| ||
The Miercom network consulting group released a special VoIP testing report in 2004 that included denial of service testing against a multitude of VoIP PBXs and phones (http://www.miercom.com/?url=products/spreports/). At the time of publication of this book, they were currently in the process of refreshing these results for another 2007 follow-up report. We felt, however, that even though their testing was performed on older versions of VoIP devices, the results are still relevant enough to share.

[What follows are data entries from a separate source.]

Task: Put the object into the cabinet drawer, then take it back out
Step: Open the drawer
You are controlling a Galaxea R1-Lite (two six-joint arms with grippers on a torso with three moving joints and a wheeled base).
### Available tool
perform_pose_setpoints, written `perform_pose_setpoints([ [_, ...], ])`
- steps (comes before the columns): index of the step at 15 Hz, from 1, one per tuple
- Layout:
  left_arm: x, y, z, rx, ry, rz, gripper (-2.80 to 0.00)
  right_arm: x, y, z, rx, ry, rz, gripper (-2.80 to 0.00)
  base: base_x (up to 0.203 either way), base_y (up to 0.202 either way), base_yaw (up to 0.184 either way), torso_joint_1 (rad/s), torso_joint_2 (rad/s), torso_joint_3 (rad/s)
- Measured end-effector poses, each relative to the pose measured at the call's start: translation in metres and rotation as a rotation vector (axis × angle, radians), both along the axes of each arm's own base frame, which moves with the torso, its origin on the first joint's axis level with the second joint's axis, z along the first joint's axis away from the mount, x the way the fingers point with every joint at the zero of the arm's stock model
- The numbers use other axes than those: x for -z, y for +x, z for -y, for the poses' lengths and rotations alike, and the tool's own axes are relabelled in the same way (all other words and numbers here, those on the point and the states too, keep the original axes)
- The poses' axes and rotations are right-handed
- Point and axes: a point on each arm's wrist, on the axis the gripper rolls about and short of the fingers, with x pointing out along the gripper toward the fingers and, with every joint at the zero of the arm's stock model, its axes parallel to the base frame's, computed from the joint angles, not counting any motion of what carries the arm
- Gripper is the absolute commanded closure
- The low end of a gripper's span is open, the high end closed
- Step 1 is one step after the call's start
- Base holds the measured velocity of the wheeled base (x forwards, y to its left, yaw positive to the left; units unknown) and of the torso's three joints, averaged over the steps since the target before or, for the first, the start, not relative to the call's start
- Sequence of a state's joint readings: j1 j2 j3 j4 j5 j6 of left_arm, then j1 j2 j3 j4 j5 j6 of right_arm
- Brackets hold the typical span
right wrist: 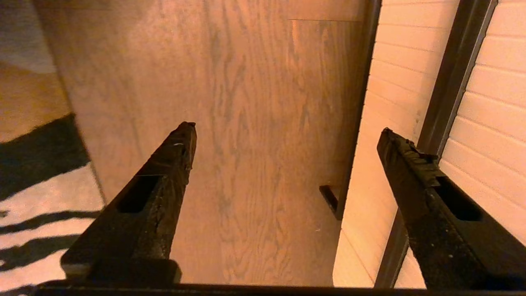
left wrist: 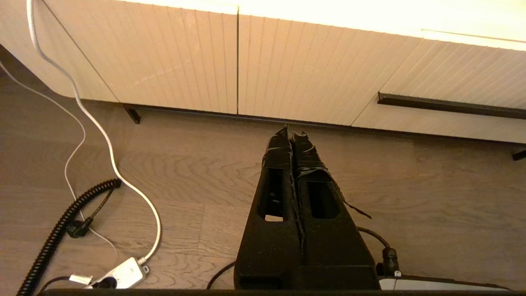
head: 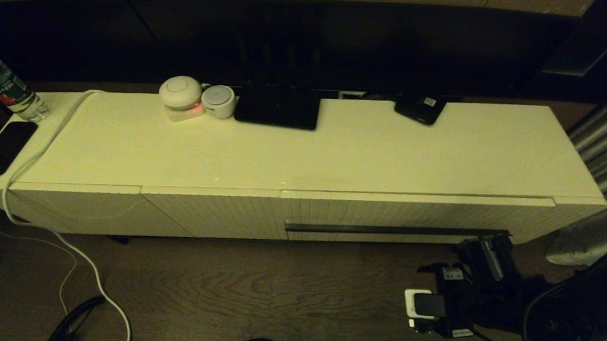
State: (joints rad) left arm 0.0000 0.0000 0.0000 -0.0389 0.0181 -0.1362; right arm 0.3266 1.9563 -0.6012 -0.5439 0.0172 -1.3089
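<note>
The cabinet drawer [head: 415, 218] sits shut in the head view, at the right half of the cabinet [head: 304, 155], its dark handle slot [head: 396, 230] running level along the ribbed front. The right gripper [head: 489, 253] hangs just below the slot's right end, near the floor. On the cabinet top stand 2 round white gadgets [head: 195, 98], a dark flat device [head: 278, 107] and a small black box [head: 420, 109]; a phone [head: 4, 147] and a bottle [head: 6, 88] sit at the far left. Which of these is the object to stow I cannot tell.

In the left wrist view the left gripper [left wrist: 292, 137] is pressed closed, parked low over the floor and facing the ribbed panels, well apart from the slot.

In the right wrist view the right gripper [right wrist: 287, 135] stands wide and empty, 1 finger [right wrist: 404, 164] just beside the slot [right wrist: 444, 86], the other over bare floor.

The step in hand looks like opening the drawer. To do it well, hook that finger fully into the slot before pulling, then draw straight out, square to the front, so the drawer does not bind.
</note>
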Motion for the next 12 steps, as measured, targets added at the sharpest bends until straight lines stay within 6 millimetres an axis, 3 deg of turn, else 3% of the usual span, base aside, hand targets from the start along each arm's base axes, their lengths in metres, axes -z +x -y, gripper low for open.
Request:
perform_pose_setpoints([
  [12,0.0,0.0,0.0,0.0,-0.001,0.0,0.0,0.017,0.036,0.006,0.055,0.006,0.037,-2.8,0.0,0.0,0.0,0.0,0.0,0.0],
])
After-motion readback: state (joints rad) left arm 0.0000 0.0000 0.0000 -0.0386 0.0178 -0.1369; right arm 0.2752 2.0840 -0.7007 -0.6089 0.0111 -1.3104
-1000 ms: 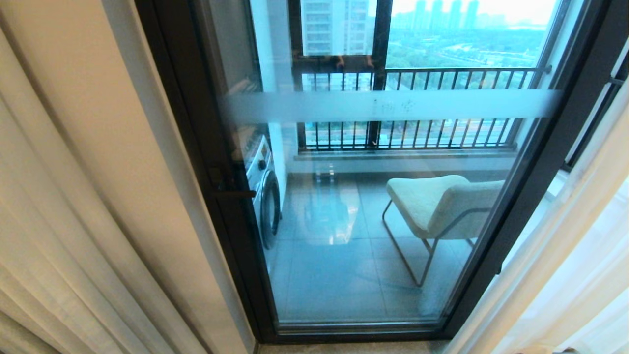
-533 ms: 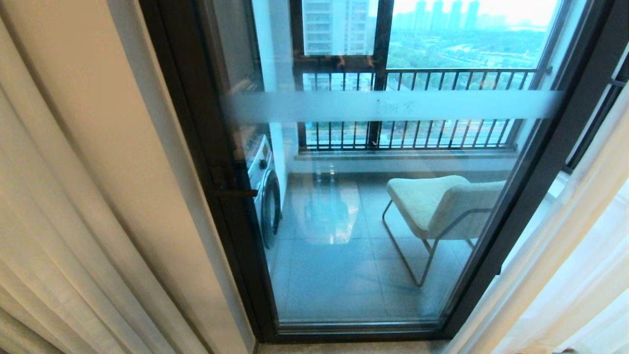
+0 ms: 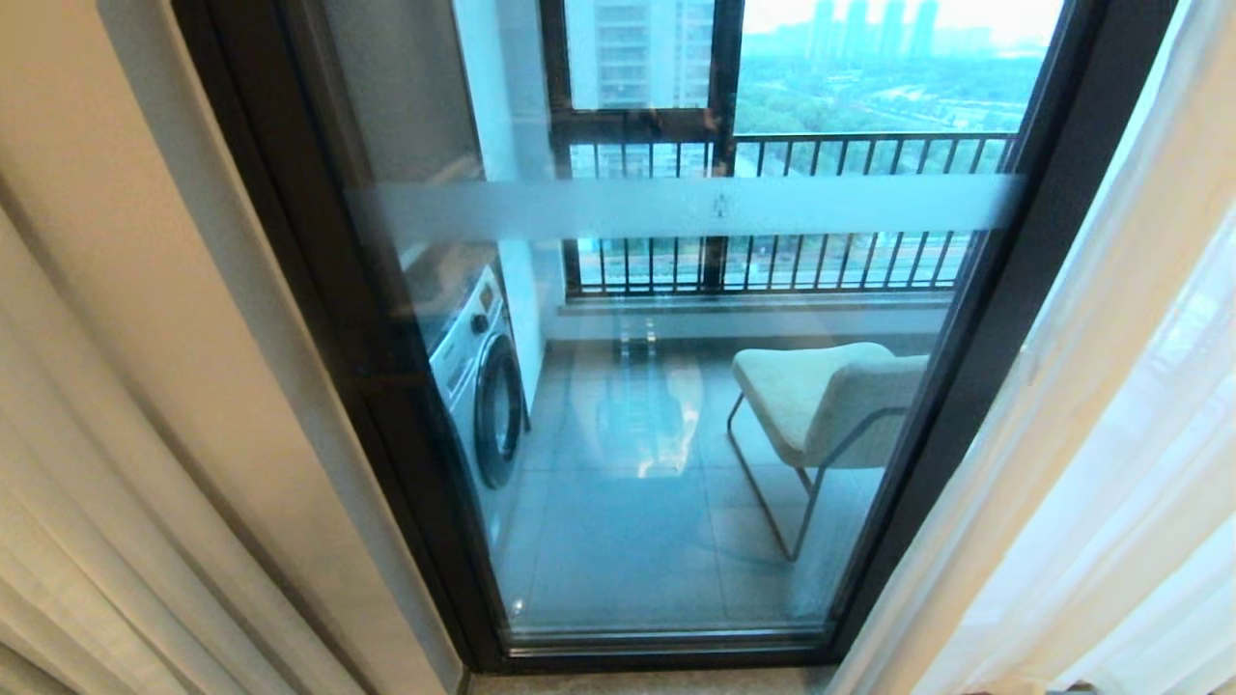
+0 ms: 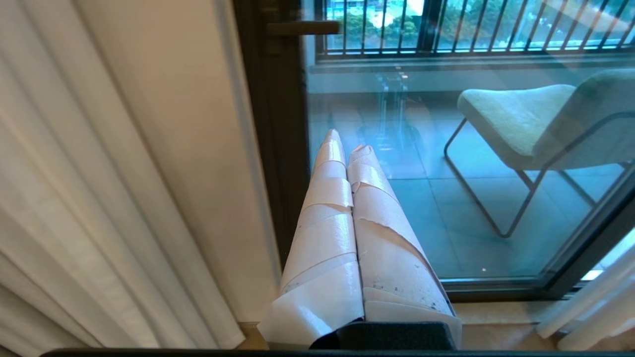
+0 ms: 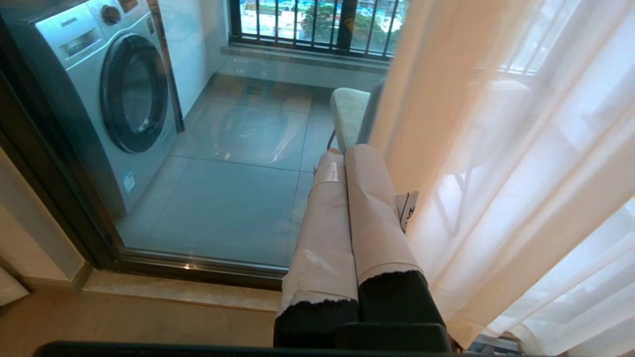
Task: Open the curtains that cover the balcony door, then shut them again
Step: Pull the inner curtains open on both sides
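The balcony door (image 3: pixel 676 405), glass in a dark frame with a frosted band, stands uncovered in front of me. Beige curtains (image 3: pixel 87 463) hang bunched at its left side and thin white sheers (image 3: pixel 1110 463) at its right. My left gripper (image 4: pixel 347 144), wrapped in white tape, is shut and empty, pointing at the door's left frame beside the beige curtains (image 4: pixel 74 198). My right gripper (image 5: pixel 345 156) is shut and empty too, close beside the sheer curtains (image 5: pixel 496 173), whose fabric drapes next to its fingers. Neither arm shows in the head view.
Behind the glass are a washing machine (image 3: pixel 478 386), a cream chair (image 3: pixel 821 396) on a thin metal frame and a window with black railing bars (image 3: pixel 772 261). A beige wall strip (image 3: pixel 193 290) separates the left curtain from the door frame.
The whole head view has shifted: the door and chair sit further left in the picture and more sheer shows at the right. That is camera motion; curtains and door have not moved.
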`<state>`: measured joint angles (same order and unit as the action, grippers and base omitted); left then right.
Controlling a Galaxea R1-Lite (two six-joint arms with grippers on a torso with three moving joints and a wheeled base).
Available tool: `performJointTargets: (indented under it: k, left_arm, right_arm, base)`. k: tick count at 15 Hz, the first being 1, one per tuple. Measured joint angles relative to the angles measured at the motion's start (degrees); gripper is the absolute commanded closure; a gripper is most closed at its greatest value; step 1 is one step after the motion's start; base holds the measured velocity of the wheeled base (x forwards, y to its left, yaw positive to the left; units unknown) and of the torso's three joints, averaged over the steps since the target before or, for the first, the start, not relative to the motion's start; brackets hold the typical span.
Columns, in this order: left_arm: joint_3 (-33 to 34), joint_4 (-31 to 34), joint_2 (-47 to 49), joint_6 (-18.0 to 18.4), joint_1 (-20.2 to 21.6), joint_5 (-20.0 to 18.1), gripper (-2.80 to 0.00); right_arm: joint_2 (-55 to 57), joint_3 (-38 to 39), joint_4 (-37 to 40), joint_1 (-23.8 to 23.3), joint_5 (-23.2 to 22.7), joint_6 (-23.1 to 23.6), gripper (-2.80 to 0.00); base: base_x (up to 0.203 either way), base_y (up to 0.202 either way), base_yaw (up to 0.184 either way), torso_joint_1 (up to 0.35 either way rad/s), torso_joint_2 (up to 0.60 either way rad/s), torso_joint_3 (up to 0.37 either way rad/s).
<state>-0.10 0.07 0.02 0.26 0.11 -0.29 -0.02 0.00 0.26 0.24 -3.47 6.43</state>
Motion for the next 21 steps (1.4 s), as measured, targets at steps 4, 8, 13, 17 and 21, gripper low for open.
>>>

According to Miercom, their initial testing for the 2007 report indicated that most vendor's results have improved, but only slightly.
Miercom rated their measured impact as follows :
High This DoS attack caused the device or component to reset, lose its registration, terminate call(s), or exhibit other disruption of service.
Medium There was some noticeable degradation of service, but service recovered fully once the attack was stopped .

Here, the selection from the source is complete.